ABOUT THIS EXERCISE –
The lines to copy are those in the listing below that contain the word "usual".

■ ■ ■ ■ ■ ■ ■

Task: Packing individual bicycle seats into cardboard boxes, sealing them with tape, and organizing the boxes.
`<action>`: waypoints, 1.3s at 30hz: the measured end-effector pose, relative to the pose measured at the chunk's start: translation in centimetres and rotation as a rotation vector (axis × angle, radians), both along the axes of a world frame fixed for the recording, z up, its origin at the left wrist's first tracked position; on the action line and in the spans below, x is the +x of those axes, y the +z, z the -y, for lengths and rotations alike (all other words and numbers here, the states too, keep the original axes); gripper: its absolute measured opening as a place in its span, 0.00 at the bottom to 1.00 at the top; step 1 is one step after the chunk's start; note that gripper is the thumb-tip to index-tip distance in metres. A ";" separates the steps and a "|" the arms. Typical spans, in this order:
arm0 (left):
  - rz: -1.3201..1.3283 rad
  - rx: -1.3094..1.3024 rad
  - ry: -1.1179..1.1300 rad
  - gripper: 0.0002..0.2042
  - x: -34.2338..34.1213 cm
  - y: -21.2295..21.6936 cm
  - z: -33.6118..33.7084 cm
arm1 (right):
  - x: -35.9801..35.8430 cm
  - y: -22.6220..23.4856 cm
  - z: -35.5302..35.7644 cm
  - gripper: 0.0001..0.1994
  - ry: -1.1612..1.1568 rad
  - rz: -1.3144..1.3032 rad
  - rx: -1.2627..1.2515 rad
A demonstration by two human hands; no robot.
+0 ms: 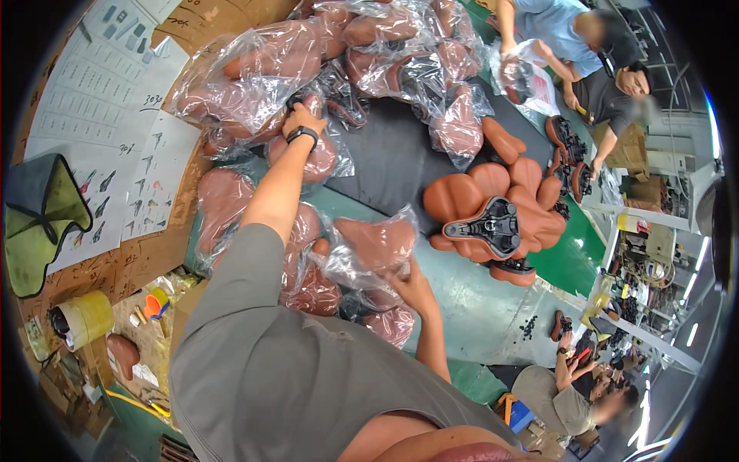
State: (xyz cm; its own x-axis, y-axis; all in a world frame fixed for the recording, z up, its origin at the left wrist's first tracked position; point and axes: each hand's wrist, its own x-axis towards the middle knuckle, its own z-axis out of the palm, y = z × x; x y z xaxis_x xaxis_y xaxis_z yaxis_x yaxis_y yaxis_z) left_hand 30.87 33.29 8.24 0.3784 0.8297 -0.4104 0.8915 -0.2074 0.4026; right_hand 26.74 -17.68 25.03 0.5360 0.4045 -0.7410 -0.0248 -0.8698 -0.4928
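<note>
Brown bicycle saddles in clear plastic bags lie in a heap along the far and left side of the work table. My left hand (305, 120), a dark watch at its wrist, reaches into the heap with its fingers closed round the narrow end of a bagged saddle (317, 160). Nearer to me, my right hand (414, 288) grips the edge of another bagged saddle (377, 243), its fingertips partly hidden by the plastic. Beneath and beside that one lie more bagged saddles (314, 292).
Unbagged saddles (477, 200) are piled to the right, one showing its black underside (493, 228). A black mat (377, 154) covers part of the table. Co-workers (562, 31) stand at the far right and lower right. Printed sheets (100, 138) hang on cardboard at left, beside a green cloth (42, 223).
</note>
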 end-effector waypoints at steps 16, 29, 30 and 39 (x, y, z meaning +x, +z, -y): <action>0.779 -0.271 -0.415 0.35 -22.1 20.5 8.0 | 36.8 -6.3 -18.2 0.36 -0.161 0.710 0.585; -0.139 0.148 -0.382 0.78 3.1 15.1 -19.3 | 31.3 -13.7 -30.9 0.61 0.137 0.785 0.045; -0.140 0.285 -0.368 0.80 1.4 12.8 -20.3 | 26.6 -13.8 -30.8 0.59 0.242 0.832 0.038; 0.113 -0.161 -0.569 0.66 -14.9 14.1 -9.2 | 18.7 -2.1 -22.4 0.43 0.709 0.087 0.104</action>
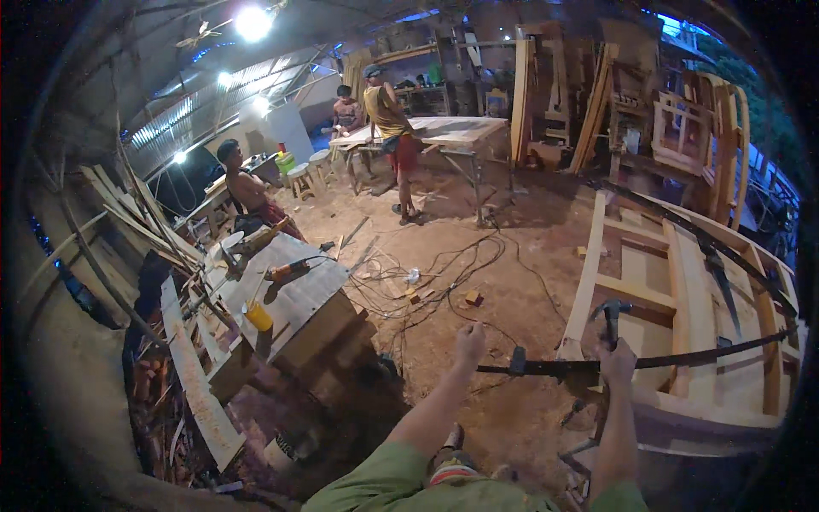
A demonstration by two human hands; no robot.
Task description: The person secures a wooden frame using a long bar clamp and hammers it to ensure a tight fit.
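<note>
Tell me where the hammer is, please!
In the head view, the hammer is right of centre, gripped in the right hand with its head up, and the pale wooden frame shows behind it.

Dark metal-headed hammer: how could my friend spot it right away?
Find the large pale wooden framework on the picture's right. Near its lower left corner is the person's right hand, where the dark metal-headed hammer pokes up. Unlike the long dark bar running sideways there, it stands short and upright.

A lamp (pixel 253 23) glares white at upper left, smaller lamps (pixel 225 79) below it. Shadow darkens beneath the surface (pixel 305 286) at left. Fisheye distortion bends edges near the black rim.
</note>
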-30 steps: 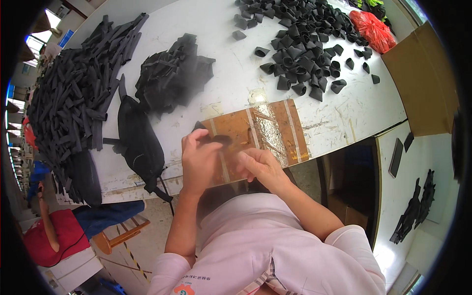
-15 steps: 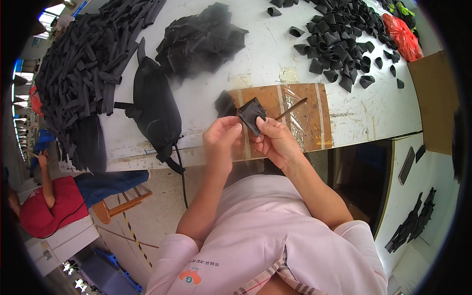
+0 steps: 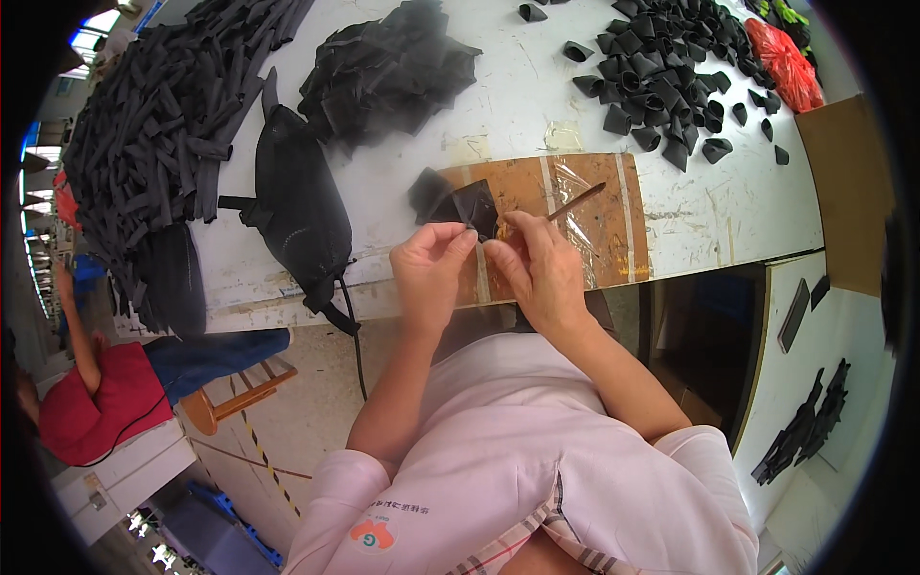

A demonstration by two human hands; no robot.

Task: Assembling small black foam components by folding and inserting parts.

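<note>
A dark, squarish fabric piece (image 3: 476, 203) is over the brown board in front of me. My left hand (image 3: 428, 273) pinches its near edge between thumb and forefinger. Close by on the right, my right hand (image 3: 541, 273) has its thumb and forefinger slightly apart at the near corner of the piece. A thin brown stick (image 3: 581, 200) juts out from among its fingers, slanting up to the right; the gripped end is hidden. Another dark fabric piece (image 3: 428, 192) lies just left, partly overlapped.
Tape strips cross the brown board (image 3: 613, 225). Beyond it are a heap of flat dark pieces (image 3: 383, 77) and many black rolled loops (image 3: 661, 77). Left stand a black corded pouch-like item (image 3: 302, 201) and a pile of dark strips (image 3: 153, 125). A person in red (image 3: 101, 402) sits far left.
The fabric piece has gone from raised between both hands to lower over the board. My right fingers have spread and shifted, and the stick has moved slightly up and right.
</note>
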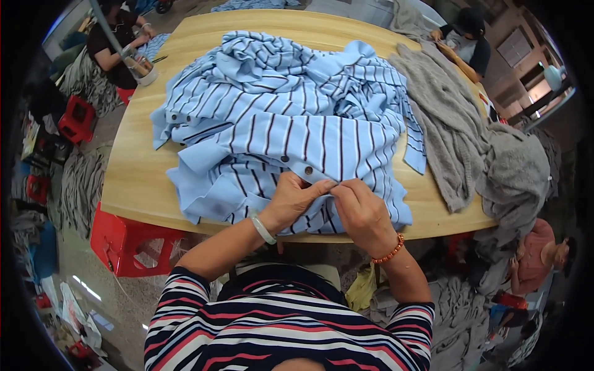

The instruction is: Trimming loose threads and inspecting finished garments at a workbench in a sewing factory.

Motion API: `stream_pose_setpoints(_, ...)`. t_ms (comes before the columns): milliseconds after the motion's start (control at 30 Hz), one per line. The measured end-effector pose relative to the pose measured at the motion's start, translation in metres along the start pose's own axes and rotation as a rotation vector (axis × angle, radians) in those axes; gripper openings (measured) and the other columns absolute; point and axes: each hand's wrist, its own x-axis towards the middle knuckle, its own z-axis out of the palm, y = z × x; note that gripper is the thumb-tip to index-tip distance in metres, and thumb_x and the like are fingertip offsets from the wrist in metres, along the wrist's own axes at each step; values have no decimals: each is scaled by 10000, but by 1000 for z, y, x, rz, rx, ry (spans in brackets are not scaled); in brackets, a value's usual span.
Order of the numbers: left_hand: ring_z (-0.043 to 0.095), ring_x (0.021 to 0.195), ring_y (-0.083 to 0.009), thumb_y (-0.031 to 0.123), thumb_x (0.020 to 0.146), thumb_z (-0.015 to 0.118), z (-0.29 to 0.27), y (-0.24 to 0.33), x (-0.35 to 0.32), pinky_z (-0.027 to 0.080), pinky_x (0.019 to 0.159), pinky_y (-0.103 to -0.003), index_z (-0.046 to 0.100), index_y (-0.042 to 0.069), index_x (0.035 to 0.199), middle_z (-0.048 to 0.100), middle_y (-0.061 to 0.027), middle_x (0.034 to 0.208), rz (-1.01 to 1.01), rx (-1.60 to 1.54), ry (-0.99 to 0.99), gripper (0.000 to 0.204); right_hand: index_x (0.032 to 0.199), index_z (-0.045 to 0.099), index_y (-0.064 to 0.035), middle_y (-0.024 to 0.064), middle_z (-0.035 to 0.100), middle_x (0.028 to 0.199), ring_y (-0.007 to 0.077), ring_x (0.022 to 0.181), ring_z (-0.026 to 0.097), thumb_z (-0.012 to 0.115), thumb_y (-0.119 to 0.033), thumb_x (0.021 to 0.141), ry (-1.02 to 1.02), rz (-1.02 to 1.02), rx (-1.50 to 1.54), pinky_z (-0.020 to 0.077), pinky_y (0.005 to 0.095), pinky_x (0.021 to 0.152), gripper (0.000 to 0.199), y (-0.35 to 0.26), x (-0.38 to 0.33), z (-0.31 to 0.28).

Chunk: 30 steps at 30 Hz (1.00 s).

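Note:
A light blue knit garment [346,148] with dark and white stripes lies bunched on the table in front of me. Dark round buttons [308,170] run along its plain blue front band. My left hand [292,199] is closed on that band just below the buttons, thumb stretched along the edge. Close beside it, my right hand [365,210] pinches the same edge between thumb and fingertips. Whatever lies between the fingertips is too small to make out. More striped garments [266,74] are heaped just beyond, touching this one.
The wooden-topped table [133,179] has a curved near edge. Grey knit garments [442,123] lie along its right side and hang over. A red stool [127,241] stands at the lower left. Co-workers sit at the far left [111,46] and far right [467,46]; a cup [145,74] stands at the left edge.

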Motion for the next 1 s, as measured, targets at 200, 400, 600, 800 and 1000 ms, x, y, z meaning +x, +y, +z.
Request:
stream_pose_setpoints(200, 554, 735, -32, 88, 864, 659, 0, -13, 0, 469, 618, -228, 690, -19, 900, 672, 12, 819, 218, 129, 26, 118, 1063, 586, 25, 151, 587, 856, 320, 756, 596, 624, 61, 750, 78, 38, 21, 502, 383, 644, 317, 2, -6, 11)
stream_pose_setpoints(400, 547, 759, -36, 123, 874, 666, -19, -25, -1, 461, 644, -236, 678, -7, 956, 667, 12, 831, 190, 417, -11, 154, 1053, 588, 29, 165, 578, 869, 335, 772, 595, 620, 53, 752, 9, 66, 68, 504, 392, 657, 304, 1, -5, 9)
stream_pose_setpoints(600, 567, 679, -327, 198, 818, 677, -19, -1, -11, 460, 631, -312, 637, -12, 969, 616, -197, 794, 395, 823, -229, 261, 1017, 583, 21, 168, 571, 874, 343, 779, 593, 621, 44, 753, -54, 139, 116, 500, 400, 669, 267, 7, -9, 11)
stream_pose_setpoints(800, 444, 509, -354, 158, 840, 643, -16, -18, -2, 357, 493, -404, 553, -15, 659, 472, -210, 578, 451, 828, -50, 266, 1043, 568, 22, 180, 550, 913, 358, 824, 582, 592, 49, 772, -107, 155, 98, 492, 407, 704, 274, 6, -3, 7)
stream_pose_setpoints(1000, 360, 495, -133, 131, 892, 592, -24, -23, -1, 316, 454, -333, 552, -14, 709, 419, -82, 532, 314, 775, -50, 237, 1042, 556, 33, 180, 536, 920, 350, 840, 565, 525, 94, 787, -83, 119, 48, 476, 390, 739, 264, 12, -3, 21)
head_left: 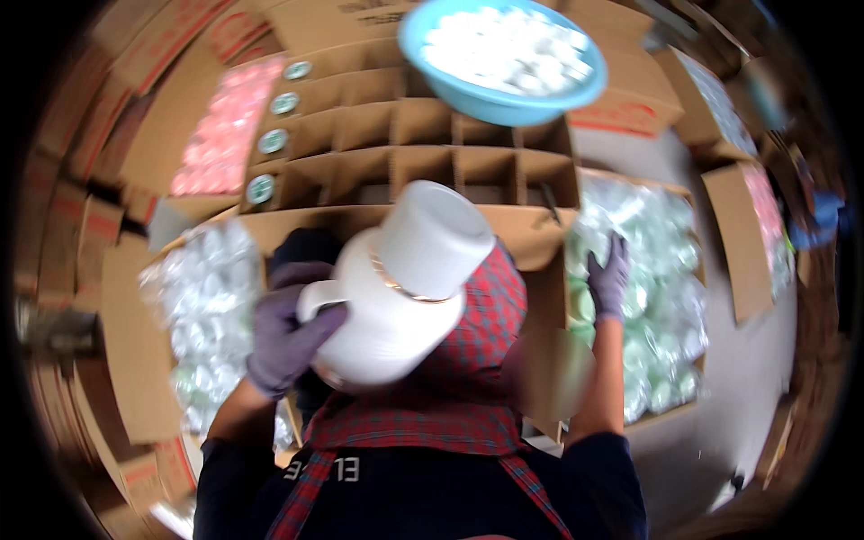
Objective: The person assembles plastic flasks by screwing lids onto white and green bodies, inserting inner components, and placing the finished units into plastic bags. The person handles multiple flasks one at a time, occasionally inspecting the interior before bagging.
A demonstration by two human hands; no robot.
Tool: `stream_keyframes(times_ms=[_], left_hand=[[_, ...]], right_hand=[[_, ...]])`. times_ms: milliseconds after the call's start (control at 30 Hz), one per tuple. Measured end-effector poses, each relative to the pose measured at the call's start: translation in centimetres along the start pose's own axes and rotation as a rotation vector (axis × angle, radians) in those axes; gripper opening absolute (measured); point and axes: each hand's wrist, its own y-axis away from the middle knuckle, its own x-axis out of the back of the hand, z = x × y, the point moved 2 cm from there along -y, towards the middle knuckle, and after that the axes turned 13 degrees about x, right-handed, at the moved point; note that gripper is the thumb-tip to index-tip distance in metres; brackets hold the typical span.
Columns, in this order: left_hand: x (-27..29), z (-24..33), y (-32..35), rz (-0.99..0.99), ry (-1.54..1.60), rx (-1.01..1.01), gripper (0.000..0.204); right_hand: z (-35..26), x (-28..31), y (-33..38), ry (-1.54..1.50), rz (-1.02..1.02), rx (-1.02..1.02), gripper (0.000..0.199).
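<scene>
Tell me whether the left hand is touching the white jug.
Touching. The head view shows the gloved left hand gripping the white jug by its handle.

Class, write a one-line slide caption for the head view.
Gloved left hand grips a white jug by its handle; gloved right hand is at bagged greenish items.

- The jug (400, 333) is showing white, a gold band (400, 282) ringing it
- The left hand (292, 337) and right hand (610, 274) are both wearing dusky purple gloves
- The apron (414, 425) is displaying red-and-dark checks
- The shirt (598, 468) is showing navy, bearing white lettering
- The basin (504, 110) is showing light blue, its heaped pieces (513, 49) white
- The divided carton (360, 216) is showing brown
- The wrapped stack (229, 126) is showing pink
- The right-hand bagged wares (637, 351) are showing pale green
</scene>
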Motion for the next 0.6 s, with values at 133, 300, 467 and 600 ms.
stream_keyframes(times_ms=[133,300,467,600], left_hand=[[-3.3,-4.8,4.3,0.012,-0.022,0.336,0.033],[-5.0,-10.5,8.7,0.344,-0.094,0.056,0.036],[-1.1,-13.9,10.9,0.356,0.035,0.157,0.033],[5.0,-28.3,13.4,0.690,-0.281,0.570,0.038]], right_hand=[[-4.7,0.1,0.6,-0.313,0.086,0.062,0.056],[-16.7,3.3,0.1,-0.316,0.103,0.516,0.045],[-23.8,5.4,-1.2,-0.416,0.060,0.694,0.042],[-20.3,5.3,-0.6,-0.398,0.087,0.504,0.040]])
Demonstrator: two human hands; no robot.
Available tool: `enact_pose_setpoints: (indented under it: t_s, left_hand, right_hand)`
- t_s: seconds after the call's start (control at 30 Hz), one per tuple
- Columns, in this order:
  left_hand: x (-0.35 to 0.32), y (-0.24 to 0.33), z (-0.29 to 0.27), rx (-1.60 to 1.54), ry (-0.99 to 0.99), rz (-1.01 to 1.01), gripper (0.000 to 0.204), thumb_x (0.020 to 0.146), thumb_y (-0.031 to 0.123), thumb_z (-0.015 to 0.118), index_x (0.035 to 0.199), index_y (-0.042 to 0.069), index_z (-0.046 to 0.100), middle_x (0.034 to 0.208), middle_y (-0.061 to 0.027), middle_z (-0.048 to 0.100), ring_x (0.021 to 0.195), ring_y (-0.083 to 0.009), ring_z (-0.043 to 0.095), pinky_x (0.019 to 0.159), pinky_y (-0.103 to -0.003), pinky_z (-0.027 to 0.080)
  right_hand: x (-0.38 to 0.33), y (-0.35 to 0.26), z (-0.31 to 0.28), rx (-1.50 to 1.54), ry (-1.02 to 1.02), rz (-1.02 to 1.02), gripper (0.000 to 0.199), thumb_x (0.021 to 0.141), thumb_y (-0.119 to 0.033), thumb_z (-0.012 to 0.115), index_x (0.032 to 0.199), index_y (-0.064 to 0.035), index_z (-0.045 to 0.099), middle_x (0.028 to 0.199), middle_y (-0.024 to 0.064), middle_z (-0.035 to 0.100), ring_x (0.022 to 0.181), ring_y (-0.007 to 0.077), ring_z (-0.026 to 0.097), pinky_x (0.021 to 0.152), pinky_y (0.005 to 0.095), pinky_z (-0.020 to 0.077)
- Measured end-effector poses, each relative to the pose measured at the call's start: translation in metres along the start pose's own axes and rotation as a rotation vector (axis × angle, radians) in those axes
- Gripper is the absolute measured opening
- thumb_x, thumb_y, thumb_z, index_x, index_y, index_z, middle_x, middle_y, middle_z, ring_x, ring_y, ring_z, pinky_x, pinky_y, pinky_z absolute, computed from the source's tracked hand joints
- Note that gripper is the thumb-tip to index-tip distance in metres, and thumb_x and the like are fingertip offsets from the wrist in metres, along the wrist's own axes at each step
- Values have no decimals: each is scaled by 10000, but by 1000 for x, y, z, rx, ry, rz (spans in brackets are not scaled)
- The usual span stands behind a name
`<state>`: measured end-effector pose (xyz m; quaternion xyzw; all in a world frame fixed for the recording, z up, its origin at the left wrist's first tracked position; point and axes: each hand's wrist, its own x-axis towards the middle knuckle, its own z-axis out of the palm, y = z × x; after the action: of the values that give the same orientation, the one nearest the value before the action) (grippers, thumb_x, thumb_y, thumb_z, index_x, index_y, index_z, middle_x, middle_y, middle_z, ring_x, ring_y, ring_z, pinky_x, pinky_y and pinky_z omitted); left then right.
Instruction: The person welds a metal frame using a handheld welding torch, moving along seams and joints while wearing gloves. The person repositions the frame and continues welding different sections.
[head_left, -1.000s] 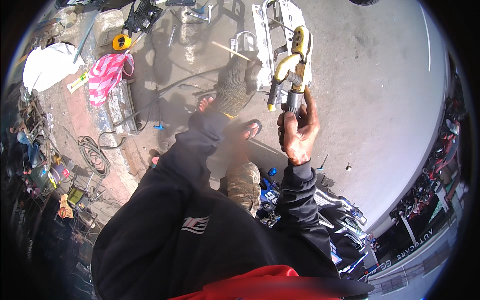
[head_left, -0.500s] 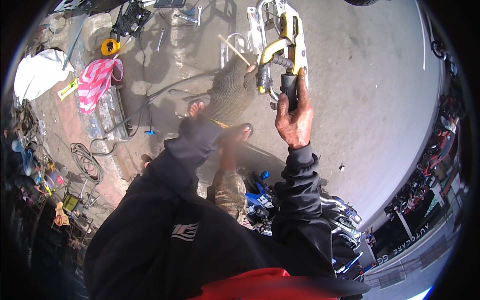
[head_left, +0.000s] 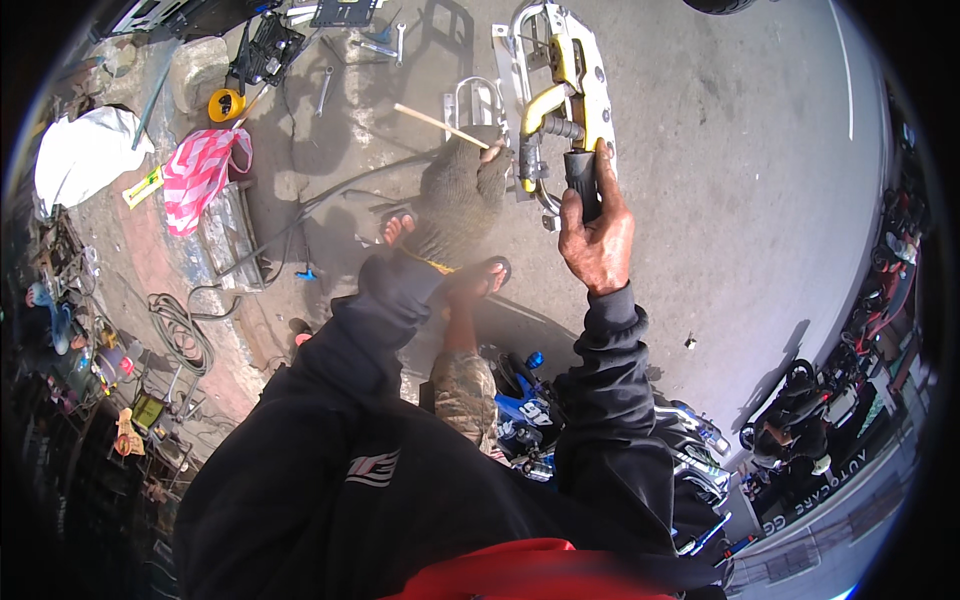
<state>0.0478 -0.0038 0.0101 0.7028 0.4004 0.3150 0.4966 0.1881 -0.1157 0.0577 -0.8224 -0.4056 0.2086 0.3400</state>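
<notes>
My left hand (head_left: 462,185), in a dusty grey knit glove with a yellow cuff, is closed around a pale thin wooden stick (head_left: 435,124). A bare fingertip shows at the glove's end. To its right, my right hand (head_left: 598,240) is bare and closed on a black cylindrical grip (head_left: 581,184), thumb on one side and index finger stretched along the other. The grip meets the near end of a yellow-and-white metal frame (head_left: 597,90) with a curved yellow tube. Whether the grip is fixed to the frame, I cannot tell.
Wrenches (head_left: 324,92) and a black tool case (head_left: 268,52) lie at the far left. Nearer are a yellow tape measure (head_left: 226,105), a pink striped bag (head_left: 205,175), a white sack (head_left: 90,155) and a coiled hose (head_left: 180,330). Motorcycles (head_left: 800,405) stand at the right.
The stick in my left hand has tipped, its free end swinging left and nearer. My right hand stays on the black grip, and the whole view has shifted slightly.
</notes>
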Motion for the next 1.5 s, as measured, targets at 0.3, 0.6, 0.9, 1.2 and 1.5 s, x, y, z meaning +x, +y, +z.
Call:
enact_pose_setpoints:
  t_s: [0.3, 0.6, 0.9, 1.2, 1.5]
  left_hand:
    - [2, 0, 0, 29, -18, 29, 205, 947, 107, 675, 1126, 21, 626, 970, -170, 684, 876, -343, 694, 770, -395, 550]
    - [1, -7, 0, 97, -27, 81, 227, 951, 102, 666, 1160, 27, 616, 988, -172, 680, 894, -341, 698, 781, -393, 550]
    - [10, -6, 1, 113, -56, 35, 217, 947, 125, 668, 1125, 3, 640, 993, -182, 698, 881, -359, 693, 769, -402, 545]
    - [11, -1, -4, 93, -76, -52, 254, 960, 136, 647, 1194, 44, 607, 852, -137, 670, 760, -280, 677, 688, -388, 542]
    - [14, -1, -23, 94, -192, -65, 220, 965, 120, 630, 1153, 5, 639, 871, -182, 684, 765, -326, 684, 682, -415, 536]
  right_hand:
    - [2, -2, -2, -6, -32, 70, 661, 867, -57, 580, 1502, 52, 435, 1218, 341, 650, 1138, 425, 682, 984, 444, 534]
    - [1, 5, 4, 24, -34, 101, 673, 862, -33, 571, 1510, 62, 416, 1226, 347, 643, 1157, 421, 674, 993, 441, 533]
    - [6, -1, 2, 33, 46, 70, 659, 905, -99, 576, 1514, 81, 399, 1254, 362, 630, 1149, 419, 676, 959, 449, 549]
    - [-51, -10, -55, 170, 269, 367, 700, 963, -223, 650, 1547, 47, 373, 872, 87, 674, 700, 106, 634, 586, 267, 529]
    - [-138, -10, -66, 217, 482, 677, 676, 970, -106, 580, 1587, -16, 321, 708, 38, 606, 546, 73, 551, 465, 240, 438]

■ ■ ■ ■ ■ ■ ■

TASK SOLUTION –
Motion API: `stream_pose_setpoints(_, ...)`. t_ms (comes before the columns): milliseconds after the motion's start (control at 30 Hz), one per line. The measured end-effector pose relative to the pose measured at the motion's start, translation in metres along the start pose's own axes and rotation as a rotation vector (axis × angle, radians) in those axes; gripper openings (measured) and the other columns absolute; point and axes: each hand's wrist, its own x-axis towards the middle knuckle, its own z-axis out of the palm, y = z × x; note that gripper is the thumb-tip to index-tip distance in metres, and thumb_x and the like are fingertip offsets from the wrist in metres, along the wrist's own axes at each step; values have no decimals: each is scaled by 10000, but by 1000 for z, y, x, rz, rx, ry (spans in brackets are not scaled); in brackets, a value's usual span.
- The usual span stands behind a name

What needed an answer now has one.